> Work request: Go line by line through the listing below and copy those that hold "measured".

> Material for this task:
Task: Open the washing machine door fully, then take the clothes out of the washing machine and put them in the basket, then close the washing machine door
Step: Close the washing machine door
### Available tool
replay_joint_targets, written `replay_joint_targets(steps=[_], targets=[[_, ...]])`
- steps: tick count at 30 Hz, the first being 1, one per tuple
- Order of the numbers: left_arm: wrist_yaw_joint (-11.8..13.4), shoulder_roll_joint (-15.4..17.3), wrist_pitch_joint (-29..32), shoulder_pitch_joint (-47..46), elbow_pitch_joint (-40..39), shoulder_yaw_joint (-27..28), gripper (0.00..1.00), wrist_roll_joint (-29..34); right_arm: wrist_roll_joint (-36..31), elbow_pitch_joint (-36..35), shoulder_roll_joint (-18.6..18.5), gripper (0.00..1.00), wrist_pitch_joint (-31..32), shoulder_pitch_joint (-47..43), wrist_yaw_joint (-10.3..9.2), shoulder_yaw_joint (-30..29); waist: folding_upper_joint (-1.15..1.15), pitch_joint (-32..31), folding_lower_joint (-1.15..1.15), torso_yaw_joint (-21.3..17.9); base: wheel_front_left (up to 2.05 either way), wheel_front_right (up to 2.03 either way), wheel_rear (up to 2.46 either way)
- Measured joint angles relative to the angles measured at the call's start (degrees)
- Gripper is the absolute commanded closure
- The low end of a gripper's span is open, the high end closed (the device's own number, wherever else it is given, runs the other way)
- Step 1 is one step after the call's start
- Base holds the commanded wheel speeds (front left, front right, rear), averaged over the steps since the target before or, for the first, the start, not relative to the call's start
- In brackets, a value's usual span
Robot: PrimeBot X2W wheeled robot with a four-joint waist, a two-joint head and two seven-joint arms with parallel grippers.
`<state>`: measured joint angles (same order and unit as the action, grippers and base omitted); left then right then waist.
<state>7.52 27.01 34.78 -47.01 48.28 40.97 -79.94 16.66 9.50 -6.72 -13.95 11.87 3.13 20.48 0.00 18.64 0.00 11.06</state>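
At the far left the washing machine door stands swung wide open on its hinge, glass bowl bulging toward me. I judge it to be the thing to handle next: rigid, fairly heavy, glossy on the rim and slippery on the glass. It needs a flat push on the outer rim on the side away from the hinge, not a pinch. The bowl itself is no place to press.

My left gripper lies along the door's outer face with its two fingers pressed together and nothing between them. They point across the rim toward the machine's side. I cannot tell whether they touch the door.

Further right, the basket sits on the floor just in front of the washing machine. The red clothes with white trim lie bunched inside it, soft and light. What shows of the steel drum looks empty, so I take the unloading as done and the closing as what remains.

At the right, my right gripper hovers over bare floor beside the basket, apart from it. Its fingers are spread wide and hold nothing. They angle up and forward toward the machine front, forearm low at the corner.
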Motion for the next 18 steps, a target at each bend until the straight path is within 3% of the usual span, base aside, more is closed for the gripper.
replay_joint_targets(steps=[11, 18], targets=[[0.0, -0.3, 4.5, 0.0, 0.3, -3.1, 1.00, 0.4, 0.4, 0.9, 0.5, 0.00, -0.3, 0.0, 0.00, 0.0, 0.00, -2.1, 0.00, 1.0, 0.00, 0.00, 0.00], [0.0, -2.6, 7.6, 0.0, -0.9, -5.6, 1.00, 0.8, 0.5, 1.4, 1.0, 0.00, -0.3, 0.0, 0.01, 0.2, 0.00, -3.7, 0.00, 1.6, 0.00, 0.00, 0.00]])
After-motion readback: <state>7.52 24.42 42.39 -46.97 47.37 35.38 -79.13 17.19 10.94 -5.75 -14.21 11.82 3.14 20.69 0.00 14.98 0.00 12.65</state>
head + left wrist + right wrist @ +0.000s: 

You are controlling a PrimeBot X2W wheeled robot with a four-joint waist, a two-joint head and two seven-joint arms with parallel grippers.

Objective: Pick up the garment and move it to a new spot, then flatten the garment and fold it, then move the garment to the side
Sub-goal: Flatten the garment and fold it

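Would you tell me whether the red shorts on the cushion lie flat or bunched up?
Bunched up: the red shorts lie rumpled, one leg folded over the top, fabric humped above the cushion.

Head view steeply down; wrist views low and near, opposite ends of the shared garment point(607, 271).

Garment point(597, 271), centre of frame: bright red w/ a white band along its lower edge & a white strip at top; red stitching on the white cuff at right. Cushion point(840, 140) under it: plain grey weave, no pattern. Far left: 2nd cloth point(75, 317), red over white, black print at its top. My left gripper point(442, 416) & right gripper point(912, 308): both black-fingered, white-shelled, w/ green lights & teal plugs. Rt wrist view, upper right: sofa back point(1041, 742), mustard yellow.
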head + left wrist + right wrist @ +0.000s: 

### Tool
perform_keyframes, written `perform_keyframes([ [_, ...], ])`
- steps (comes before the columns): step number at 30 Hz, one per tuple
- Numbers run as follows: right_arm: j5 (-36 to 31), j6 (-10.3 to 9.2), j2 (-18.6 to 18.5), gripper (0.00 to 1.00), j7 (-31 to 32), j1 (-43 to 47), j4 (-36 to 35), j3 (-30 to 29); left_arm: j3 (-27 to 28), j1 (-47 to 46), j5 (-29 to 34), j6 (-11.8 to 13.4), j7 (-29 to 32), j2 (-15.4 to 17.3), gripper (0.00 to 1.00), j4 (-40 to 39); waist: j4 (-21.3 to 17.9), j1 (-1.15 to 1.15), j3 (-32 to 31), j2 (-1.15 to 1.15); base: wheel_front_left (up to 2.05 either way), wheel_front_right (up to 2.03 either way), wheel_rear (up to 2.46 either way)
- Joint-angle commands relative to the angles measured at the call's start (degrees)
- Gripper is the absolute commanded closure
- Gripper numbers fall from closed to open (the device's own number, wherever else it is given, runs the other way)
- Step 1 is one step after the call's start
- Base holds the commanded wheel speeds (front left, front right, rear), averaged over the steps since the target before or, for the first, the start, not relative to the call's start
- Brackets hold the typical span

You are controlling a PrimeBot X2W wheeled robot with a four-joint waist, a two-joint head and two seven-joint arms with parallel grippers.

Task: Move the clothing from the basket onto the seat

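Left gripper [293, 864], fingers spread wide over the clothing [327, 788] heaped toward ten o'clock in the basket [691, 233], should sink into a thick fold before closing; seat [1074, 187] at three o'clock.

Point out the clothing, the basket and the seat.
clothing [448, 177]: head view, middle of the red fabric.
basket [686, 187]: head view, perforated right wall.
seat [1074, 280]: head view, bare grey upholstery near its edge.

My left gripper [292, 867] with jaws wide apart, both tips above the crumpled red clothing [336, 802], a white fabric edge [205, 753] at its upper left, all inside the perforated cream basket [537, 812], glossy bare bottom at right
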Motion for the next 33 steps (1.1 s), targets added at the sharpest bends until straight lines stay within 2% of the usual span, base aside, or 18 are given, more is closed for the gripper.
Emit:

> Response for this exercise:
- Measured joint angles relative to the angles measured at the call's start (degrees)
`<state>`: measured joint angles (same order and unit as the action, grippers and base omitted); left then right then waist.
- Joint-angle commands relative to the angles measured at the call's start (degrees)

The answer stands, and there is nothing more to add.